Connecticut sues FAA over Northeast airspace plan
HARTFORD, Connecticut (Reuters) - Connecticut has filed a legal challenge to a new U.S. commercial airspace plan that would send more planes over the state, Connecticut officials said on Thursday.
The Federal Aviation Administration plan issued in September would try to cut down on delays by rerouting landing and take-off patterns at the Northeast's major airports.
Connecticut Gov. Jodi Rell said the plan would send another 150 planes a day over southwestern Connecticut and said an expansion in holding patterns was unacceptable.
Connecticut Attorney General Richard Blumenthal's lawsuit, filed on Wednesday in the U.S. Court of Appeals for the 2nd District in New York, seeks to rescind the new paths and accuses the FAA of failing to consider the noise impact.
"We will do everything we can to derail this plan," Rell said in a statement.

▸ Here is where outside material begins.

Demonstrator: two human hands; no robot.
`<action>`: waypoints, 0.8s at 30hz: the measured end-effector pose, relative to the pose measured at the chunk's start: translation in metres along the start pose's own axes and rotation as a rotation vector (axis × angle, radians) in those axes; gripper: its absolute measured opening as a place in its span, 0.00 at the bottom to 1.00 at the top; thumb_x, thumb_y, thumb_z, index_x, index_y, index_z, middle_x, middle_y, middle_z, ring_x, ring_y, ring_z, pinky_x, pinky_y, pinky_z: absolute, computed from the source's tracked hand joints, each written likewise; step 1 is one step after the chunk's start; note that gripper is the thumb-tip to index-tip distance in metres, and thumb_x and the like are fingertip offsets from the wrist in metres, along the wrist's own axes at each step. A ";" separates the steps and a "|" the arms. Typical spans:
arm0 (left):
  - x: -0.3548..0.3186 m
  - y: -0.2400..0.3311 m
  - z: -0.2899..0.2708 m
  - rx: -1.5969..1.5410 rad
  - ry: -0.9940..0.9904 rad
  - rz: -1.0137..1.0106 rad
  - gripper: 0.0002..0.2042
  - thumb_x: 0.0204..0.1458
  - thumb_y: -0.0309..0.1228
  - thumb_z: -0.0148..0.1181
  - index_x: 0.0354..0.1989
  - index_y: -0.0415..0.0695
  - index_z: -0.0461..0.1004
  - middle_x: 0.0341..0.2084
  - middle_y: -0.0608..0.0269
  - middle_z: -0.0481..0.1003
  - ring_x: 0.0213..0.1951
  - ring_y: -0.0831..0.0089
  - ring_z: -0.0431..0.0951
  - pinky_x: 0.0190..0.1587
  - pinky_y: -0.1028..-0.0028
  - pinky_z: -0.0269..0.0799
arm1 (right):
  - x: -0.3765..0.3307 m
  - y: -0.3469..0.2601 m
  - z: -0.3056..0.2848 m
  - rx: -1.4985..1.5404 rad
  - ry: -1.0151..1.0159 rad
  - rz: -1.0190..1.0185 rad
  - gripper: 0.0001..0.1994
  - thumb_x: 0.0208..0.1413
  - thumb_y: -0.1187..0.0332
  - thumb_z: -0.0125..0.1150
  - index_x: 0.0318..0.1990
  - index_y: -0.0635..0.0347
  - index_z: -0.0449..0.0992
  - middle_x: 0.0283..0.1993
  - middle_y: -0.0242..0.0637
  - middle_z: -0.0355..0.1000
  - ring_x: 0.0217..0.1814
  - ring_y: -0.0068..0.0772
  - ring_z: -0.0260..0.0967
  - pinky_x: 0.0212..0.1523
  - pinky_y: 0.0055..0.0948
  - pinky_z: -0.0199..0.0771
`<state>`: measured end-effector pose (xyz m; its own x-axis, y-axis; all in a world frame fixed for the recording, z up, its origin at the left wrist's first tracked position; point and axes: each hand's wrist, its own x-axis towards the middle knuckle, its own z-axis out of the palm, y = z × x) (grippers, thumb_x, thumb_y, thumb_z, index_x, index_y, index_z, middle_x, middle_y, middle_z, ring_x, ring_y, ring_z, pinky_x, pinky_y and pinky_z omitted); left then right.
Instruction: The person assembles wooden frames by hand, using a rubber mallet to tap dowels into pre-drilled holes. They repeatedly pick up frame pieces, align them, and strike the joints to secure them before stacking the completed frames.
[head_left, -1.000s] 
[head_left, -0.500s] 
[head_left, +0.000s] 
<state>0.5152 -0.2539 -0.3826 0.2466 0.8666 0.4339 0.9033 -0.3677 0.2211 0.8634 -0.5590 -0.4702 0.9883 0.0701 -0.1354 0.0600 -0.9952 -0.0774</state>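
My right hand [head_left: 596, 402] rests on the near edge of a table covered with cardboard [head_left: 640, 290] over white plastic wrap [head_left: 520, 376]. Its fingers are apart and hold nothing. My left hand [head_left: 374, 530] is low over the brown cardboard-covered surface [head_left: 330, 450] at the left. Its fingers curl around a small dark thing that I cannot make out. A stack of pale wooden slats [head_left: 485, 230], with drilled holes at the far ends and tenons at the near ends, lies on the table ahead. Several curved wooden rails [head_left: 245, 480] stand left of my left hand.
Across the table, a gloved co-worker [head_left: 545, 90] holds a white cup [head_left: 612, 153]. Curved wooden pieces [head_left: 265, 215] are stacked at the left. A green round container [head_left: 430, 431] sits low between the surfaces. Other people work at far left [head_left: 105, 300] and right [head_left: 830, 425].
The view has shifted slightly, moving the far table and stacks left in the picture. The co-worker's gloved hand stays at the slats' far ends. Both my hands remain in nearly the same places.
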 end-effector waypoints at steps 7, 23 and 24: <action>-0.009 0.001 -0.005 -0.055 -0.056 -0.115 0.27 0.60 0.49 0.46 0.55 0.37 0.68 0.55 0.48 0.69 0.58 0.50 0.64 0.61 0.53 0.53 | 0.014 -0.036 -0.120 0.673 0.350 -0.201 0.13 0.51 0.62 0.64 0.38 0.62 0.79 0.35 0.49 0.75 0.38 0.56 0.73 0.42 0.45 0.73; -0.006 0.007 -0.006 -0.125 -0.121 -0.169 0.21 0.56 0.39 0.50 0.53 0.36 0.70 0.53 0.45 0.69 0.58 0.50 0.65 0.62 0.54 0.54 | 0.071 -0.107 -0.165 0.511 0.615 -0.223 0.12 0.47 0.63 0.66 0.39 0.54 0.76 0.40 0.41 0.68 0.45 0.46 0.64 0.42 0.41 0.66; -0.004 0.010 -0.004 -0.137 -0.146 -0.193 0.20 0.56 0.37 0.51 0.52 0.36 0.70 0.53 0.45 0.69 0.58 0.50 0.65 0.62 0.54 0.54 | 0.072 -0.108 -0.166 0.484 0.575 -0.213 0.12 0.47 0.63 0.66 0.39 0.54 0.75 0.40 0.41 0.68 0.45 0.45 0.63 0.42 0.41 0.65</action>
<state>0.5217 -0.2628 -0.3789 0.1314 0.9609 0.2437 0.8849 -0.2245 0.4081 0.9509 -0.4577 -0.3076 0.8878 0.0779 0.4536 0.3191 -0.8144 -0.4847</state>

In its plan, planes descending to New York's LaGuardia Airport would be redirected over southern Connecticut's Fairfield County and parts of New York at peak travel times. The FAA is targeting 20 percent fewer delays by 2011 compared with what it would have without the changes.
Delays have been a chronic problem for the industry for nearly a decade, interrupted only by the aviation downturn that followed the hijacking attacks of 2001. Past efforts by airlines and regulators to reduce or rearrange schedules at some of the most congested airports have provided temporary relief.
"The FAA rushed to reroute, failing to consider alternatives, and environmental and quality of life impacts," Blumenthal said in a statement.